Three years ago, I had the pleasure of writing another piece, together with my son, for The Fix. It’s very different from the first one. It’s called The Joy of Saying YES to the Addict I Love. Nothing I’ve written since has meant as much to me.
This type of accountability is lacking and ordinary people are afraid to talk about it. If you do, you are labeled a racist. You can lose your friends and your job. But it’s time we stand up and say enough is enough. Stop the hate and race-baiting.
A life starts with birth and many things happen thereafter. If a teenager chooses a path of violence, he does it because of everything that led up to that point. And once he does make that choice, or those series of choices, violence will follow him until he makes a different choice. And pray God it isn’t too late, because the further he goes down that road, the harder it will be to turn away. Habits develop quickly and are hard to break.

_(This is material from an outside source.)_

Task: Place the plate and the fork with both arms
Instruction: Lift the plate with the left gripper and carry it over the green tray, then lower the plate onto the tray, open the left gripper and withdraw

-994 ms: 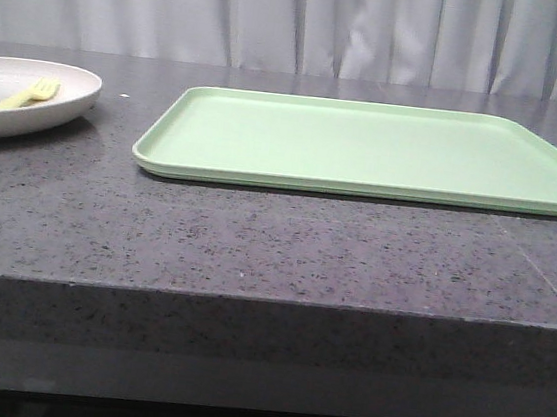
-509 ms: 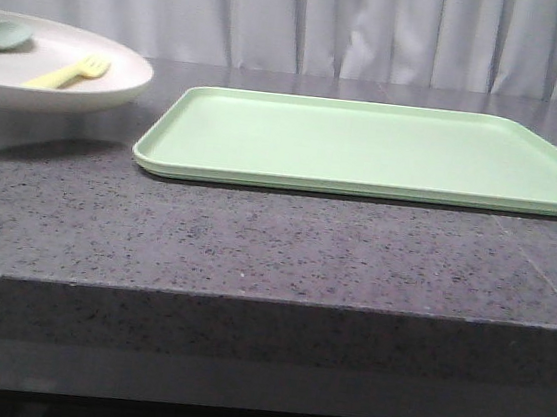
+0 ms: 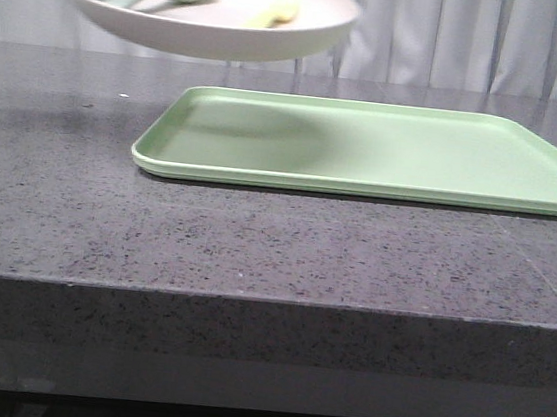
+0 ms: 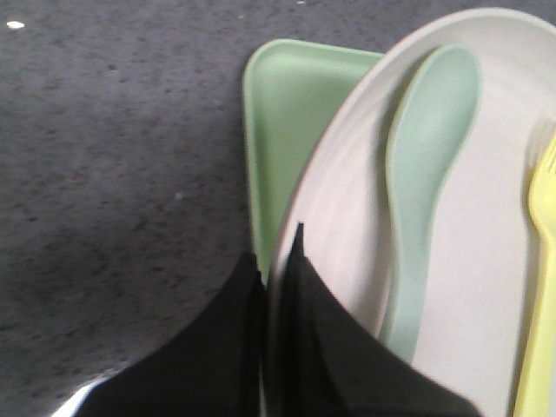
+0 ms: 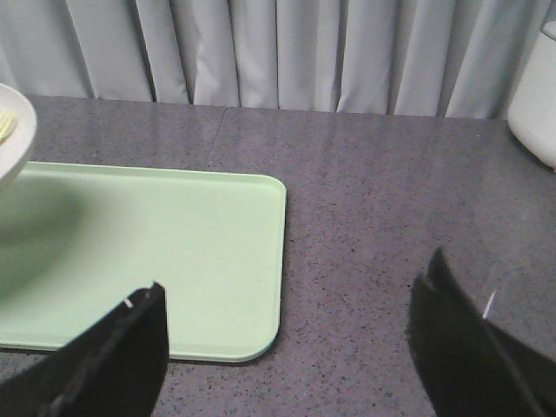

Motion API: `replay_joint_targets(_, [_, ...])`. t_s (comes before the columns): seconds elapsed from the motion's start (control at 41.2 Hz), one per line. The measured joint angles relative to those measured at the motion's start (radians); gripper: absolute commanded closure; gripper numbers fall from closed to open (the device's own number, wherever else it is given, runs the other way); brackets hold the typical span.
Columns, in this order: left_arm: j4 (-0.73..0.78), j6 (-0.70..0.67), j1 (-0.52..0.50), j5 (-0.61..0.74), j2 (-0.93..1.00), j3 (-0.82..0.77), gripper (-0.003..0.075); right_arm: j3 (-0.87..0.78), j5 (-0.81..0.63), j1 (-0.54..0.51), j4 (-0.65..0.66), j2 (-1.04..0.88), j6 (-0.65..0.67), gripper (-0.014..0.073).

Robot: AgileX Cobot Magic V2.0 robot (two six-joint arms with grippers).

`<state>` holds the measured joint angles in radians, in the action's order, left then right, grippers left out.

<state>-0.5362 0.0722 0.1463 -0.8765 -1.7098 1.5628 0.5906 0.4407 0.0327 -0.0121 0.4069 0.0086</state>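
Since the earlier frames, the plate (image 3: 214, 22) had risen off the table (image 3: 253, 256) and travelled to the right, so that it hung in the air above the left end of the light-green tray (image 3: 386, 150), casting a shadow onto it.

The table was dark speckled stone with a pale curtain (image 3: 459, 38) behind it. The tray lay flat on it, nothing resting on its surface.

The plate was carried by the left tool (image 4: 276, 261), whose two dark fingers were closed on the rim, one above and one beneath. The right tool (image 5: 291, 347) hung with its fingers spread wide, holding nothing, over the table just beside the tray's near right corner.

On the plate lay a pale green spoon (image 4: 426, 182), and beside it the yellow fork (image 4: 540, 287), neither touching the other.
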Motion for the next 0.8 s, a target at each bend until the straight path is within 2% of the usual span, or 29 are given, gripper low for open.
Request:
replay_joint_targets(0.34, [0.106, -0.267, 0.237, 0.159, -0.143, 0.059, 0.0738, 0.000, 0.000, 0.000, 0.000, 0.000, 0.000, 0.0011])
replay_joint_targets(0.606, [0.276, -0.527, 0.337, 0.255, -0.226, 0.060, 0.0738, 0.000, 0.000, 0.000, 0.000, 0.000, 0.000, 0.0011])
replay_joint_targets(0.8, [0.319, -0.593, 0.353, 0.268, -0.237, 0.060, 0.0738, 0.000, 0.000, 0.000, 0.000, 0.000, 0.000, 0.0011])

There are consequences for actions in life and if we don’t acknowledge this, where are we heading within our families and as a nation? What are we teaching our youth? Just like the mothers we’ve heard about in the news who have tragically lost their sons, there are many others, of all walks of life and all colors, who worry day and night about their children. The families of police officers are no different. I have nephews who are police officers and I can tell you their mother and their wives worry just the same. I have seen horrific videos of police officers being murdered at traffic stops, yet no one takes to the street to protest. They are human beings too, with families. They also walk out the door every day wondering if they will survive.
We are all brothers and sisters on this planet. Yet we are treating each other horribly. We are being manipulated to hate one another based on color when it is really more about poverty and class. Keeping us at each other’s throats ensures that those in power will just keep racking up more power. While we burn down our own neighborhoods and scream about defunding the police, they live behind walls and gates and negotiate bigger and better deals for themselves.

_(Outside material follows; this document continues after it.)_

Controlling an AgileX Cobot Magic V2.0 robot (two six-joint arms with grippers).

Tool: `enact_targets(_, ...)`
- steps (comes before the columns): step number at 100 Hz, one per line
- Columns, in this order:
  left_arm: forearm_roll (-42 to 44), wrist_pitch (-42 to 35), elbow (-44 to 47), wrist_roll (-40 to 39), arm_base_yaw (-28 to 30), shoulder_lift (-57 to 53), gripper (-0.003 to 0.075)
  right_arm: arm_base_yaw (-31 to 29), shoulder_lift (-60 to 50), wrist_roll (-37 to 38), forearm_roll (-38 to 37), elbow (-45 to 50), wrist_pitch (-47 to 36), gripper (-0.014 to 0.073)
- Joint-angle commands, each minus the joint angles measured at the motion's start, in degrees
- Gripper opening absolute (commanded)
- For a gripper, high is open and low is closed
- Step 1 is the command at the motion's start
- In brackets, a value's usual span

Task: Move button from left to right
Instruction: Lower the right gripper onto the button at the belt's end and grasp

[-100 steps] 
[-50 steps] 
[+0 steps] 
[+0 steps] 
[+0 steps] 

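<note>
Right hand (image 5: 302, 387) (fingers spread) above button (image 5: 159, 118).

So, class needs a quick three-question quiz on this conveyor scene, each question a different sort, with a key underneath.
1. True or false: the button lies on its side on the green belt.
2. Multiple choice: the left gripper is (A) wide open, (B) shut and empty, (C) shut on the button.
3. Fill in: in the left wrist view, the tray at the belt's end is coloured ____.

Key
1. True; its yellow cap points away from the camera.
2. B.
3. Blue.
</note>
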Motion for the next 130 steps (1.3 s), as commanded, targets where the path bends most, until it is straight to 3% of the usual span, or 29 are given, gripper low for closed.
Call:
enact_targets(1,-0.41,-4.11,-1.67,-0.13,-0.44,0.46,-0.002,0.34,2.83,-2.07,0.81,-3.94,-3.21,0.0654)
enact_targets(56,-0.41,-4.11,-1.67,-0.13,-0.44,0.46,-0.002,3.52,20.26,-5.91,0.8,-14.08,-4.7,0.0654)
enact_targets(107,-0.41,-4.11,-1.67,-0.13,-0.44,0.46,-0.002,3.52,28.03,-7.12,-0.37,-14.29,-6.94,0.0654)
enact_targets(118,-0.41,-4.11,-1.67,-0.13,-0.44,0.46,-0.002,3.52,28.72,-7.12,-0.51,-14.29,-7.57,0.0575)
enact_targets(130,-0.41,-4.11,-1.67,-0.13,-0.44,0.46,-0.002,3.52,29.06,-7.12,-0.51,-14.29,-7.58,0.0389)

I refuse to give the powerful the satisfaction of believing their lies and blindly following their lead.
So, having written that rather long, albeit necessary, introduction, I want to share an essay I wrote 13 years ago about my experiences raising my wonderful son. I am sharing it to show that the stories we hear or see captured on videos in the media are only one small part of what we need to understand. People are reduced to stereotypes. One side is painted as good and the other is painted as bad. But this is never how it really is.
Let’s go back in time to around 2008, when I wrote this piece.

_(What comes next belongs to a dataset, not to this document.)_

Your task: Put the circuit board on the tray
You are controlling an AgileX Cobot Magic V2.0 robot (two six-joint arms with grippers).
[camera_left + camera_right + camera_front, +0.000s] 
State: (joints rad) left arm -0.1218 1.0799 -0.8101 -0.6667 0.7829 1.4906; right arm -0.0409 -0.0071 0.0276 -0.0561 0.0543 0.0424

A few months ago I walked out of my house to find a razor sharp javelin stuck in the middle of my front door. It was at eye level, right where my forehead would have been if I’d opened the small window in the door and looked out when I heard the screams and squeals of tires around 1:30 am. I guess if I’d looked, I wouldn’t be here right now. I’d probably be dead.
Fifteen years ago, my husband and I had moved to Calabasas, the new Beverly Hills of LA, made famous by the Kardashians infamous reality show, thinking there couldn’t be a safer suburb in which to raise our children. We were the perfect family—really looked the part, good public schools, church on Sundays, big house on a hill overlooking everybody else on the flats. Seven years later I was divorced, expelled from paradise and living just across the border in Woodland Hills. The perfect façade was gone but I was happy in my modest home, making the best of my situation, believing it to be a peaceful neighborhood and close enough to Calabasas so we could smell the clean air wafting our way and my kids could stay in the preppy schools.
I now find myself, a single mother of two teenage sons, one sixteen and one fourteen, fighting for their safety and my own. Their sister made it through the terrifying teens and is in her third year at UCLA Law School, so I know there’s hope.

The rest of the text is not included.